Step 5: Warm the canned salmon gently
Add the drained canned salmon to the sauce. Use a spoon to break it into large flakes (not tiny shreds). Warm for 1 to 2 minutes over low heat until the salmon is heated through.
Tip: Keep the heat low and the stirring gentle to avoid a fishy smell and to keep the salmon pieces tender.
Step 6: Toss pasta, peas, and sauce together
Add the drained pasta and peas back into the pot. Toss until everything is evenly coated.
If the sauce feels too thick, add reserved pasta water 1 tbsp at a time (up to 1/2 cup / 120 ml) until it’s glossy and clings to the pasta.
Step 7: Season boldly and serve
Season with 1/2 tsp fine salt (more to taste) and 1 1/2 tsp freshly ground black pepper. Taste and adjust lemon, salt, and pepper to your liking.
Serve hot and finish each bowl with even more black pepper and a pinch of extra dill or lemon zest if you like.
Pro Tips
- Reserve more pasta water than you think you need. The sauce thickens quickly as it cools; a splash of hot pasta water brings it back to silky.
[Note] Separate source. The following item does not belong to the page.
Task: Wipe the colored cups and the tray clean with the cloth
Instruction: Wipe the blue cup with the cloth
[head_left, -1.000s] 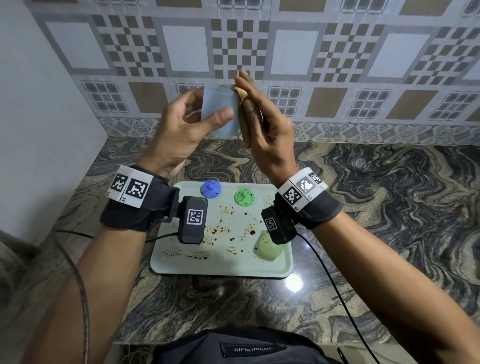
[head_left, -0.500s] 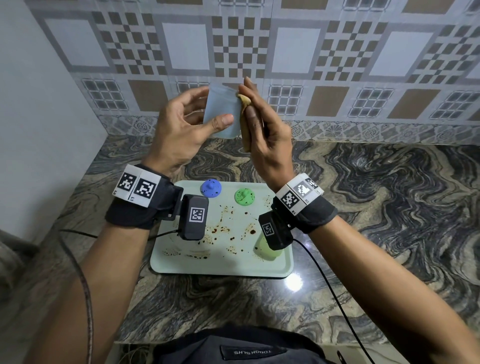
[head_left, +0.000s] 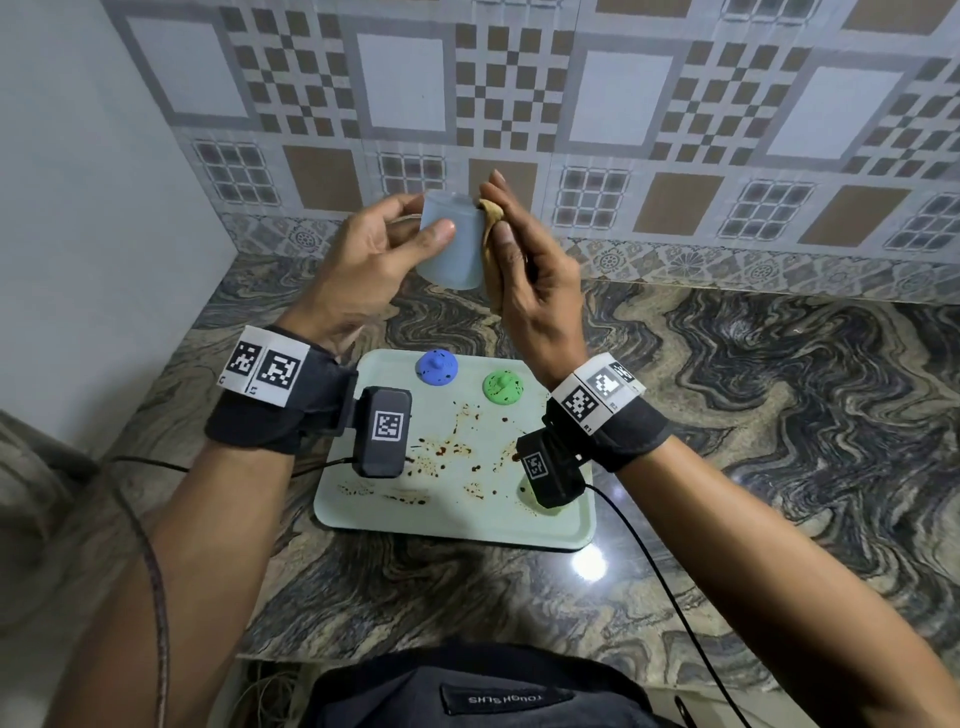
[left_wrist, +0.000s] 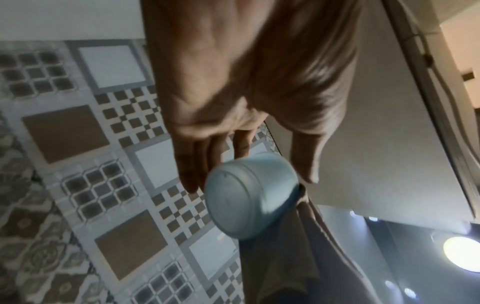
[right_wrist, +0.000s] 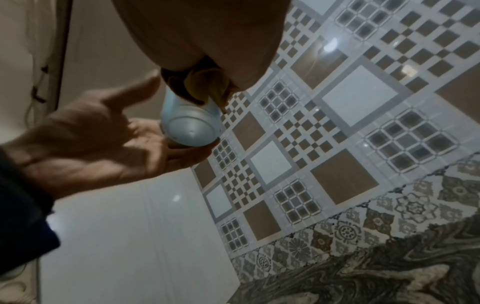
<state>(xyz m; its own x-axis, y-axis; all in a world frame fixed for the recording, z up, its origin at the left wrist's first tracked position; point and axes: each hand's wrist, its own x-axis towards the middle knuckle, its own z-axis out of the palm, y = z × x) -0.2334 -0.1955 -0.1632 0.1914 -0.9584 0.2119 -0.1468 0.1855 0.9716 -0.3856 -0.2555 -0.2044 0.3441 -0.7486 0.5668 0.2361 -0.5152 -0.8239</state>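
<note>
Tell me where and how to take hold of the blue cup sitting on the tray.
Judging by its pose, the blue cup stands upside down at the tray's far left, base up, with a small nub in the middle. Come from straight above and close the fingers round its flared wall; the nub looks too small for a sure grip. The green cup stands apart on its right, so there is room.
</note>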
- Use low heat once dairy is in the pot. Gentle heat helps prevent the sauce from separating, especially with lemon juice.
- Flake the salmon in big pieces. It looks prettier and feels more “fresh salmon” than “mixed-in fish.”
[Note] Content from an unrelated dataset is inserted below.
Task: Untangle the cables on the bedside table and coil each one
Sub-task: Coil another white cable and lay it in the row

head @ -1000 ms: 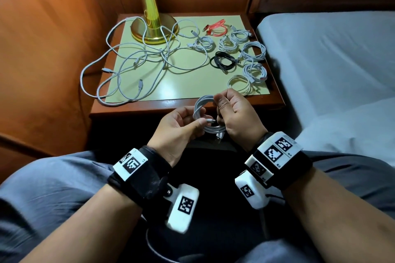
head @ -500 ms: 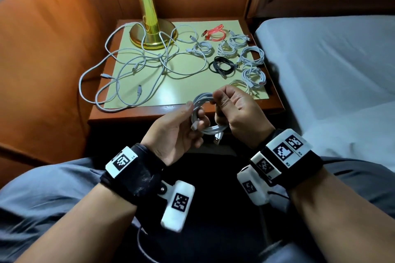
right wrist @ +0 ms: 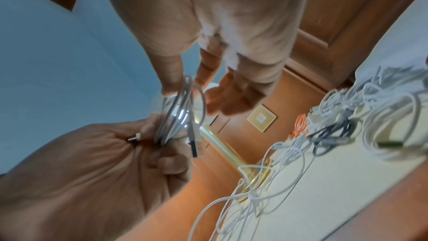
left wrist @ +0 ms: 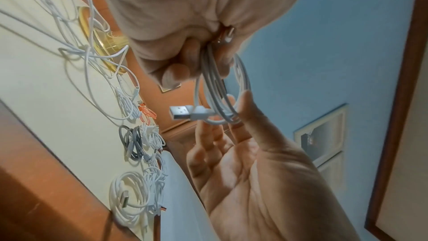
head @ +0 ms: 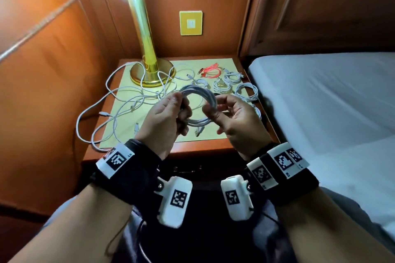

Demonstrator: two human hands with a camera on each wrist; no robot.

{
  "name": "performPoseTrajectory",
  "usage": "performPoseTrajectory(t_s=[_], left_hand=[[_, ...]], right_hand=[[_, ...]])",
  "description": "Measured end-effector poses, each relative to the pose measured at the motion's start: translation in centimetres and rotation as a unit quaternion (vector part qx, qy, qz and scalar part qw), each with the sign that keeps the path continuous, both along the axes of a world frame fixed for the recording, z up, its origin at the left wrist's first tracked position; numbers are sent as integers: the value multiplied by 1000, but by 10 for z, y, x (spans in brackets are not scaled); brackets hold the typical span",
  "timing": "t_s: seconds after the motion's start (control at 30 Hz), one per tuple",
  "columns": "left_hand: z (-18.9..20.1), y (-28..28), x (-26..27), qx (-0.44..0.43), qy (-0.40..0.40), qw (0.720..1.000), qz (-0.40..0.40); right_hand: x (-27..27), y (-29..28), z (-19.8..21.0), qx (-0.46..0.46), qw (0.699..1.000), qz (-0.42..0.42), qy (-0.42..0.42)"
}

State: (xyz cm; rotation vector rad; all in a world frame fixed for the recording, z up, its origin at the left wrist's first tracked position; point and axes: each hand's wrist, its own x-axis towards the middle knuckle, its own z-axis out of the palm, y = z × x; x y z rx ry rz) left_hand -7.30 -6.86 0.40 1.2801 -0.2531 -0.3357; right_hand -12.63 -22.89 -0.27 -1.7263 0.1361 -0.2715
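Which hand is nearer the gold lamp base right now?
Left. The left hand grips the white coil just in front of the lamp base; the right hand holds the coil's other side, further toward the bed.

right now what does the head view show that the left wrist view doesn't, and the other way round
Only the head view shows the lamp's column, the bed and both wristbands. Only the left wrist view shows the coil's USB plug close up and framed pictures on a blue wall. Both show the left hand gripping the white coil, the right hand pinching it, and coiled cables on the table.
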Motion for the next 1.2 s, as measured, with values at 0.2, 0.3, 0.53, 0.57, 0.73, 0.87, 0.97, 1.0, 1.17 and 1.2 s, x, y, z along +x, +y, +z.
performPoseTrajectory(t_s=[0.2, 0.3, 0.53, 0.57, 0.73, 0.87, 0.97, 1.0, 1.17, 1.2], left_hand=[[-10, -22, 13, 25, -24, 999, -1], [-13, -36, 20, 52, -45, 998, -10], [-23, -70, 24, 96, -39, 995, -9], [-24, -74, 25, 93, -28, 995, -9], [-24, -87, 23, 66, 13, 998, -4], [-24, -86, 22, 46, 39, 998, 6], [-28, -82, 24, 72, 14, 997, 14], [-30, -79, 24, 93, 6, 996, 15], [-43, -61, 26, 199, 13, 980, -30], [-43, -57, 25, 208, 15, 977, -43]], right_hand=[[17, -20, -12, 35, 998, -20, 45], [24, -33, -18, 102, 993, -46, 30], [22, -54, -36, 216, 973, -71, 28], [20, -58, -36, 212, 974, -71, 27], [11, -76, -36, 190, 979, -43, 51], [11, -77, -40, 178, 981, -21, 68], [13, -74, -43, 165, 984, -25, 65], [14, -74, -44, 158, 984, -27, 72], [15, -73, -51, 72, 992, -30, 100], [16, -71, -50, 56, 993, -32, 102]])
- Black pepper is part of the flavor, not just a garnish. Freshly ground pepper makes this dish.
- Fresh dill is best here. If using dried dill, rub it between your fingers before adding to wake up the aroma.
Variations
- Extra-bright: Add 1 tbsp capers (drained) and an extra 1 tbsp lemon juice right before serving.
- Greens swap: Replace peas with 3 cups (90 g) baby spinach; stir it in at the end until just wilted (about 1 minute).
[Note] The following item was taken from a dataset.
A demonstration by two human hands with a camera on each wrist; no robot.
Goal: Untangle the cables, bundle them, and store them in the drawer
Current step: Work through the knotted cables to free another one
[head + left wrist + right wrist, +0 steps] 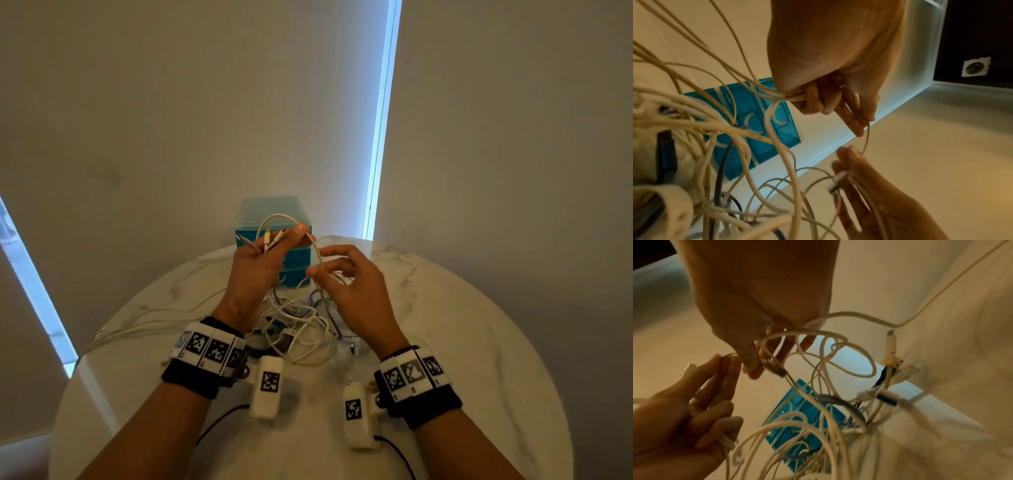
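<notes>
Above the round marble table (462,325), my left hand (265,267) is raised and grips several white cable ends (270,236), whose plugs stick out between its fingers. A white cable (318,257) loops from that hand to my right hand (342,284), which pinches it between thumb and forefinger. In the left wrist view the left hand's fingers (818,100) curl round a bundle of white strands. In the right wrist view the right hand (754,356) also holds a plug. The tangle (298,325) of white and dark blue cables lies under both hands. The teal drawer unit (270,212) stands behind, its drawers closed.
Thin pale cables (144,318) trail from the tangle to the table's left edge. The drawer unit sits at the table's far edge against the wall. Bare marble shows to the right and near me. Dark leads (219,421) run from the wrist cameras.
</notes>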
- Lighter sauce: Use 1/2 cup (120 ml) half-and-half instead of heavy cream and add 2 tbsp (30 ml) extra pasta water for a silky finish.
Storage & Make-Ahead
Store leftovers in an airtight container in the refrigerator for up to 3 days. Reheat gently in a saucepan over low heat or in the microwave at 50% power in 30-second bursts, stirring between bursts. Add 1 to 3 tbsp water (or milk/cream) to loosen the sauce as it warms. For best texture, cook the pasta fresh when possible; however, you can mix the sauce in advance and refrigerate it for up to 24 hours, then warm gently and toss with freshly cooked pasta.
Nutrition (per serving)
Approximate, based on 4 servings: 560 calories, 33 g protein, 23 g fat, 58 g carbohydrates, 4 g fiber, 720 mg sodium.